### [Data supplied]
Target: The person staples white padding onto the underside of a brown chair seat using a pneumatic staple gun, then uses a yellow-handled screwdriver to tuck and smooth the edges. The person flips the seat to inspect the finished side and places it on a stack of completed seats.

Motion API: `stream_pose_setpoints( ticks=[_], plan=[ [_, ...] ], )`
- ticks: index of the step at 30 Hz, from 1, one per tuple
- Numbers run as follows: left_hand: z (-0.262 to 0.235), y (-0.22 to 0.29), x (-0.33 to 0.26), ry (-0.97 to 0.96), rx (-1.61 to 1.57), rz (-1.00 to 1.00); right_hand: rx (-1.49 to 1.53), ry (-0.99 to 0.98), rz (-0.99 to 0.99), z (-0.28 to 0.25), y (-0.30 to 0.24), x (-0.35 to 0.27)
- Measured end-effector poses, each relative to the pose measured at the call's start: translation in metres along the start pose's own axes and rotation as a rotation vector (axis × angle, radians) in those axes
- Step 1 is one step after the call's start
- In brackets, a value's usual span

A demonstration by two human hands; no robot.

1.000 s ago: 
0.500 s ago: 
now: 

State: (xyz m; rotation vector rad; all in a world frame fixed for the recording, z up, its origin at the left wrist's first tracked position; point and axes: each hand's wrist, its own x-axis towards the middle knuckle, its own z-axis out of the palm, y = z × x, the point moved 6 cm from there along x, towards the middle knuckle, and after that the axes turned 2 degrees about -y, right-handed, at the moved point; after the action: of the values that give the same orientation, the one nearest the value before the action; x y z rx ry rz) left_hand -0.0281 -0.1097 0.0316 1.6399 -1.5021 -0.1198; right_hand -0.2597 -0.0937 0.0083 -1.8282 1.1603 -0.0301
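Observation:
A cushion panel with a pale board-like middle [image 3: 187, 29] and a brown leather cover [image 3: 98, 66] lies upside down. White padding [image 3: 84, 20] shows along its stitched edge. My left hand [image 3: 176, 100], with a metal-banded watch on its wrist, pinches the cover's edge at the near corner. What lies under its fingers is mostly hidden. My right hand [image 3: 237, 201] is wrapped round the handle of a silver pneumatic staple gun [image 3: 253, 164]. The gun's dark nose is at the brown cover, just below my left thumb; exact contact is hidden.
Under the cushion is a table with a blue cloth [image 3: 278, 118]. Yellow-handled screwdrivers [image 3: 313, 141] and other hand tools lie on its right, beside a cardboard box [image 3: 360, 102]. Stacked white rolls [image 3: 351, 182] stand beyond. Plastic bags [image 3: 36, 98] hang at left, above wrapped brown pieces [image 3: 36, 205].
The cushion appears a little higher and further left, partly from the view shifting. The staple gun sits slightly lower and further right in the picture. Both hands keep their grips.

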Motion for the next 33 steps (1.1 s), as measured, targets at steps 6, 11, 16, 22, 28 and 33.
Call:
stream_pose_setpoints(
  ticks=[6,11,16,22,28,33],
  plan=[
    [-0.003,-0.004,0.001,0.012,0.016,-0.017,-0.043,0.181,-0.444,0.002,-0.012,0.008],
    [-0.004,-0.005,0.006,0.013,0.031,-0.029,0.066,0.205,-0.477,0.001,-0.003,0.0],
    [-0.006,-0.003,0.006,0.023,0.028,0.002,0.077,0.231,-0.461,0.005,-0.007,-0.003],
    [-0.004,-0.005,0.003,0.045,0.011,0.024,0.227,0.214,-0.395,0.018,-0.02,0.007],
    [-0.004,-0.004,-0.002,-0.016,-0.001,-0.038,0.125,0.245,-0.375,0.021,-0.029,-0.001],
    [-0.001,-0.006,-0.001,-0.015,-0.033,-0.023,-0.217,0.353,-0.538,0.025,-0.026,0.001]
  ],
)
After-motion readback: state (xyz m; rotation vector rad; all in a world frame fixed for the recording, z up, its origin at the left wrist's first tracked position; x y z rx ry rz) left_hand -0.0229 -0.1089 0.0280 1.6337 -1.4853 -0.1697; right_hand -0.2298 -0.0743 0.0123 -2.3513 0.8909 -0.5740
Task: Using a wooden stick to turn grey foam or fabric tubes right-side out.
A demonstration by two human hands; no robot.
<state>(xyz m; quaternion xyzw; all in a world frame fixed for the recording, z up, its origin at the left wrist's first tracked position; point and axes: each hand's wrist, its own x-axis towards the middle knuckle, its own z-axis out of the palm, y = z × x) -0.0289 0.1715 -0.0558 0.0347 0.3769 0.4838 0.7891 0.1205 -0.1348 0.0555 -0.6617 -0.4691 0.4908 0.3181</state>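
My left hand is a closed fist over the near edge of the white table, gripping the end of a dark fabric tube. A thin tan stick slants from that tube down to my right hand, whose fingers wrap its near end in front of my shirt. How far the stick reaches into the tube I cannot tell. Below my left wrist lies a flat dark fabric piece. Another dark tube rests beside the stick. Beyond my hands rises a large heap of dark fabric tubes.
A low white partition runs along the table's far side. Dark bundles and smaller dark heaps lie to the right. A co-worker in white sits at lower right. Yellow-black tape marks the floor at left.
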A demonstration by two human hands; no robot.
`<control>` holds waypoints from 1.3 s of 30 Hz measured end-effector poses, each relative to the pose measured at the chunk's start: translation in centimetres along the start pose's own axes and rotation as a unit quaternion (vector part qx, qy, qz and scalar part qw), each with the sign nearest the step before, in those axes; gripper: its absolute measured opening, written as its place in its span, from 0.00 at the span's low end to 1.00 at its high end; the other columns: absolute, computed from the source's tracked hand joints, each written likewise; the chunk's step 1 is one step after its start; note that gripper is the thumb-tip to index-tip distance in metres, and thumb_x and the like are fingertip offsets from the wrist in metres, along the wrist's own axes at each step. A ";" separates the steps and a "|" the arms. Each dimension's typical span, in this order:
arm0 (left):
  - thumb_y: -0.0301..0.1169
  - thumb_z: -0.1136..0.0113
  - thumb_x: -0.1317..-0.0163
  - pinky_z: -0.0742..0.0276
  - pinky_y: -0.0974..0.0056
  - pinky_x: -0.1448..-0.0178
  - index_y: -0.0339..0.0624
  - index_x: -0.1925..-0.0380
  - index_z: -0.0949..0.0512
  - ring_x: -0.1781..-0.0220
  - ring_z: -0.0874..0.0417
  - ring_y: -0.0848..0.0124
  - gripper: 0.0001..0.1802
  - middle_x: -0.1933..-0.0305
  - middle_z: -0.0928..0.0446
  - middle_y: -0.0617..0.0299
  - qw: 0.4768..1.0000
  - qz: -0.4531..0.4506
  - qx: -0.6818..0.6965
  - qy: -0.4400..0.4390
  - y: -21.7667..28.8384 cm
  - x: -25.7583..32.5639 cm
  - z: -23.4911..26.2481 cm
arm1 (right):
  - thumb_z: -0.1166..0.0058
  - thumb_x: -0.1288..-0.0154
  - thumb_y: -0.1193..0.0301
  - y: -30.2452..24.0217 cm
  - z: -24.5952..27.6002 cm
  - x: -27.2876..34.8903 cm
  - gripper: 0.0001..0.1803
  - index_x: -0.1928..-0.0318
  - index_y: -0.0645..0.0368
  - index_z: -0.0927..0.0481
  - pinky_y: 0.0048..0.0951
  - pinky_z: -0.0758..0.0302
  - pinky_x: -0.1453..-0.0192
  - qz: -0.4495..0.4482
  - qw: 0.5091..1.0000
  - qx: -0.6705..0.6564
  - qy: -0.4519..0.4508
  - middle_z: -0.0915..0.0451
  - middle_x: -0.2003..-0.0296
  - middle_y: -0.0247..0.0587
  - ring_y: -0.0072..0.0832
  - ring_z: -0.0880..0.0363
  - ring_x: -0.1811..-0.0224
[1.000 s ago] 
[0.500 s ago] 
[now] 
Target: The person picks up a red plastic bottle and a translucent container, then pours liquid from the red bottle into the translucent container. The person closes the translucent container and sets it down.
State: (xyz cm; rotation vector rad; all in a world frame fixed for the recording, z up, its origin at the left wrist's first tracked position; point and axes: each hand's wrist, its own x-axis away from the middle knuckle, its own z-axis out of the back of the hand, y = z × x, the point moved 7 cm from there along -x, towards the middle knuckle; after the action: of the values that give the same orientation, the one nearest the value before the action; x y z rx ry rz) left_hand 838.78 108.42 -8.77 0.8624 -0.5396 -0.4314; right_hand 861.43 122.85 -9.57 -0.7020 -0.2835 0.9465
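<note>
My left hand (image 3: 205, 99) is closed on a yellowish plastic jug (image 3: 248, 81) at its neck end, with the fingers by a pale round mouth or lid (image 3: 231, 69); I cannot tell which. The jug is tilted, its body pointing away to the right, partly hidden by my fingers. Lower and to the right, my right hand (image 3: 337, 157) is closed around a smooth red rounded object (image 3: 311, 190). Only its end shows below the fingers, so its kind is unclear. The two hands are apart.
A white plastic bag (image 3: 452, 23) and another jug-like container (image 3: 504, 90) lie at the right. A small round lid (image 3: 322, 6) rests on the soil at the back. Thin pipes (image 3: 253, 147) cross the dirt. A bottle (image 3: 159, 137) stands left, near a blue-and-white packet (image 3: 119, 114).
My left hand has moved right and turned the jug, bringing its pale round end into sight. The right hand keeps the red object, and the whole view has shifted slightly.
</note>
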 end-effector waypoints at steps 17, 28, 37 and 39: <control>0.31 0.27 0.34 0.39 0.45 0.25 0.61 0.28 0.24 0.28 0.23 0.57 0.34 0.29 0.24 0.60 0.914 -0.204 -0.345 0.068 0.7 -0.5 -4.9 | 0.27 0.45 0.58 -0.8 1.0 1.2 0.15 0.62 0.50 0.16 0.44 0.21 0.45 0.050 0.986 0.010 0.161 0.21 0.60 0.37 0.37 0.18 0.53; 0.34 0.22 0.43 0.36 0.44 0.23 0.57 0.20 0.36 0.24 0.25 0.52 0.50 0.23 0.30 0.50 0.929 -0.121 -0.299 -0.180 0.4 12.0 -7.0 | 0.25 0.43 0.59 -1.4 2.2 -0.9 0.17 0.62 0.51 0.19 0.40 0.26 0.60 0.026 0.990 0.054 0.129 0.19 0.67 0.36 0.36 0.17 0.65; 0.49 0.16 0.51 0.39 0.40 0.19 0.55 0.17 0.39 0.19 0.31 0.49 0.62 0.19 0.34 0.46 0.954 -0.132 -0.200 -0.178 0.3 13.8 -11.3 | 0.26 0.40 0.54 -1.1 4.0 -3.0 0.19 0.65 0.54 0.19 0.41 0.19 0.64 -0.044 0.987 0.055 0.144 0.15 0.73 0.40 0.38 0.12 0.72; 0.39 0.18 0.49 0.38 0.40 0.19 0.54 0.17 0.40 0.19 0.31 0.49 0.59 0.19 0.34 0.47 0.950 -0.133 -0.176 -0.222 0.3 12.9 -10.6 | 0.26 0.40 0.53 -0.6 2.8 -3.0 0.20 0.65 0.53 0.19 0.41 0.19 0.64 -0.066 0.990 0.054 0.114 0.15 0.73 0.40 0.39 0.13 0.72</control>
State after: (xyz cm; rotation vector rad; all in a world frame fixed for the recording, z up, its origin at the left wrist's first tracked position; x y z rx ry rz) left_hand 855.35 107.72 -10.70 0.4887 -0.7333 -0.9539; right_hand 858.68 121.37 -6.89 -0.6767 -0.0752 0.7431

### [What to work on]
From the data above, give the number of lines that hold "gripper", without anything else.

### [Exercise response]
3